The values2 "A" is used twice, once for the 12:00 timestamp and once for 13:00. I want each value2 to be used only once, and consulting the data.table manual I would expect to solve this problem with using the option mult = "first".

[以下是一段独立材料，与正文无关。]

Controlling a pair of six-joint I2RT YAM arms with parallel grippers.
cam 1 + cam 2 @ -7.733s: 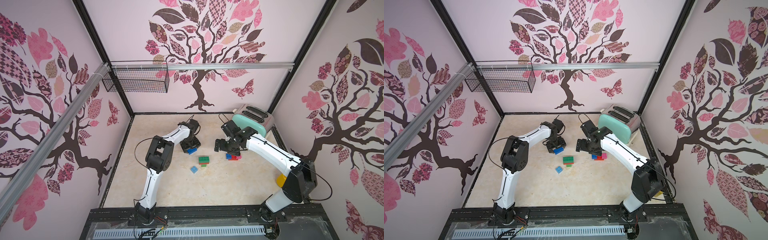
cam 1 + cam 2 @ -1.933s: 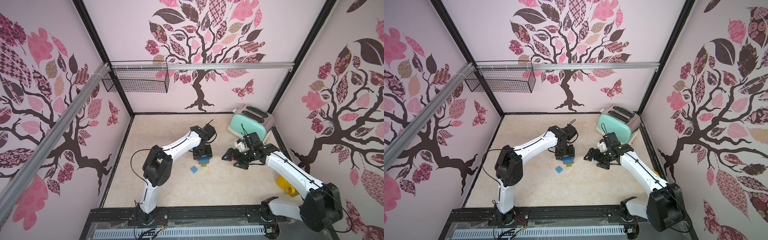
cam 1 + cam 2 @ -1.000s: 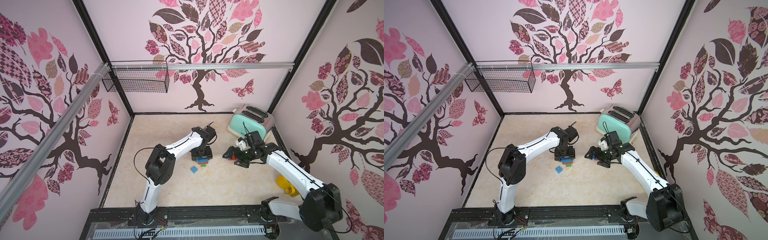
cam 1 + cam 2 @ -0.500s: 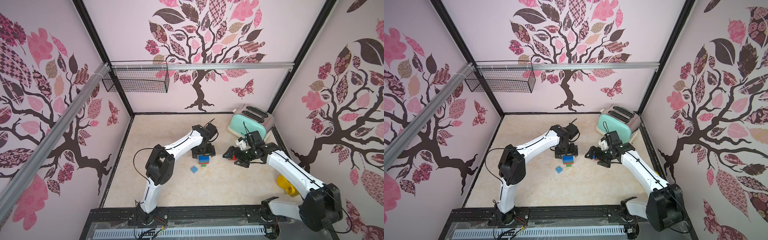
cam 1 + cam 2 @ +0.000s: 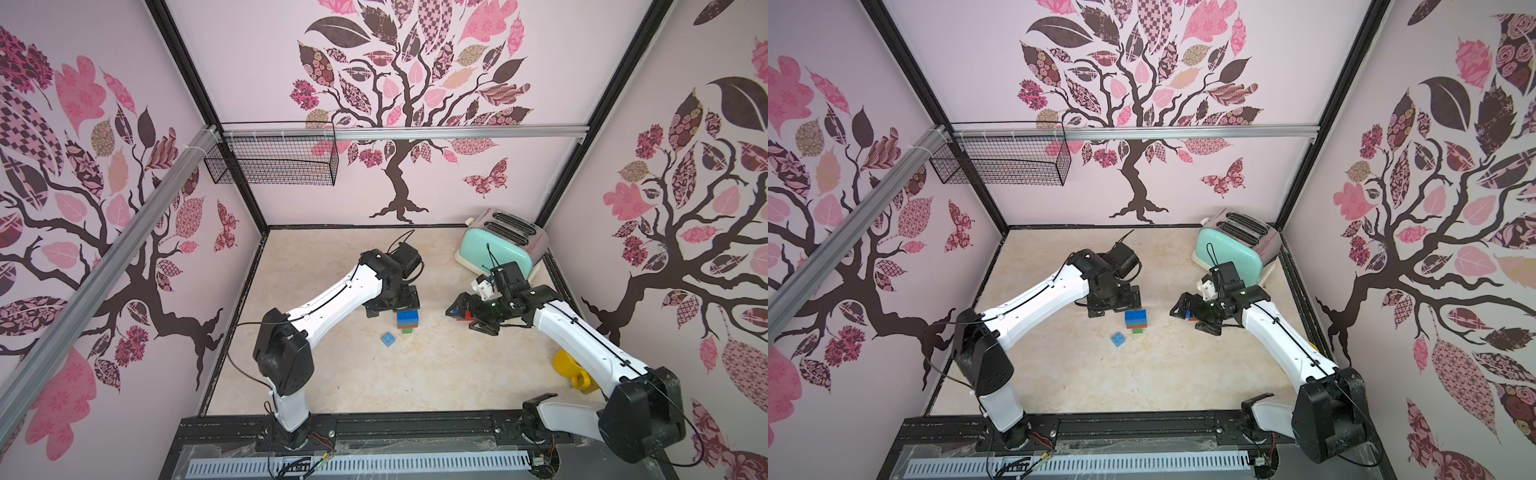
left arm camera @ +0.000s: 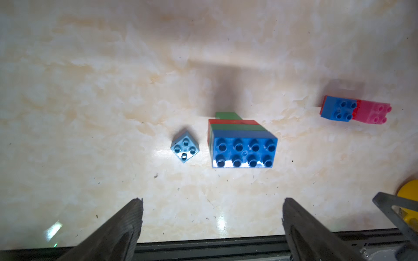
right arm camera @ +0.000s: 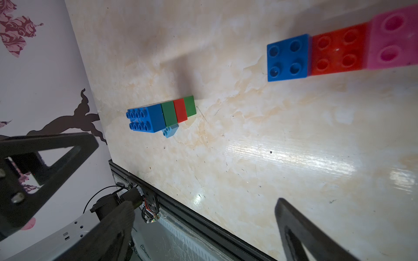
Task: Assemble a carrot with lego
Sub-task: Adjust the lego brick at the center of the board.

dt3 <- dt2[dt1,roll = "nearest", mult = "first"]
这将产生相同的输出,A被使用两次。我的错误在哪里?
This results in the same output, "A" is used twice. Where is my mistake?
推荐答案
运行 When running dt2 [dt1,roll =nearest]
你根据 dt1 中每行最近的连接返回
code> df2
/ code>使用键。dt2[dt1, roll = "nearest"]
you are basically saying "return the rows from df2
according to the nearest join to each row in dt1
using the key. So
dates2
一中一行的最近日期1
在一行中的 dt1
dates2
dt2
最接近 dates1
在两个中的 dt1
日期2
c1 c1> c1 c c c $
dates2
in row one indt2
is the nearest todates1
in row one indt1
dates2
in row one indt2
is the nearest todates1
in row two indt1
dates2
in row two indt2
is the nearest todates1
in row three indt1
因此,
dt2[dt1, roll = "nearest"]
# dates2 values2 values1
# 1: 2015-10-26 12:00:00 A a
# 2: 2015-10-26 13:00:00 A b
# 3: 2015-10-26 14:00:00 C c
这是全部 dt1
与加入 values2
从 dt2
。
即根据每个最近的连接提取 values2
从 dt2
在 dt2
中使用键更新 dt1
中的行
Instead, we want to join the other way around, namely "extract values2
from dt2
according to the nearest join by each row in dt2
using the key and update the matched rows in dt1
", namely
dt1[dt2, roll = "nearest", values2 := i.values2]
dt1
# dates1 values1 values2
# 1: 2015-10-26 12:00:00 a A
# 2: 2015-10-26 13:00:00 b NA
# 3: 2015-10-26 14:00:00 c C
一些其他注意事项
Some additional notes
- 您不需要先包装
data.frame
然后到data.table
,你可以只做dt1< - data.table(dates1,values1)
参数data.table
,即dt1
等。 - 或者你可以跳过设置键,使用
改为(V 1.9.6+),即
dt1 [dt2 ,roll =nearest,values2:= i.values2,on = c(dates1 =dates2)]
- 最后,例如,代替
< -
和data.table(df)
使用=
和setDT(df)
,请参阅此处了解详情
- You don't need to wrap first to
data.frame
and then todata.table
, you can just dodt1 <- data.table(dates1, values1)
and etc. - While you at it, you can already set the key on the fly using
key
parameterdata.table
, namelydt1 <- data.table(dates1, values1, key = "dates1")
and etc. - Or you can skip setting keys all together and use
on
instead (V 1.9.6+), namelydt1[dt2, roll = "nearest", values2 := i.values2, on = c(dates1 = "dates2")]
- Finally, please refrain from making unnecessary copies, e.g., instead of
<-
anddata.table(df)
use:=
andsetDT(df)
, see here for more information
这篇关于R数据表滚动连接“多”不能按预期工作的文章就介绍到这了,希望我们推荐的答案对大家有所帮助,也希望大家多多支持IT屋!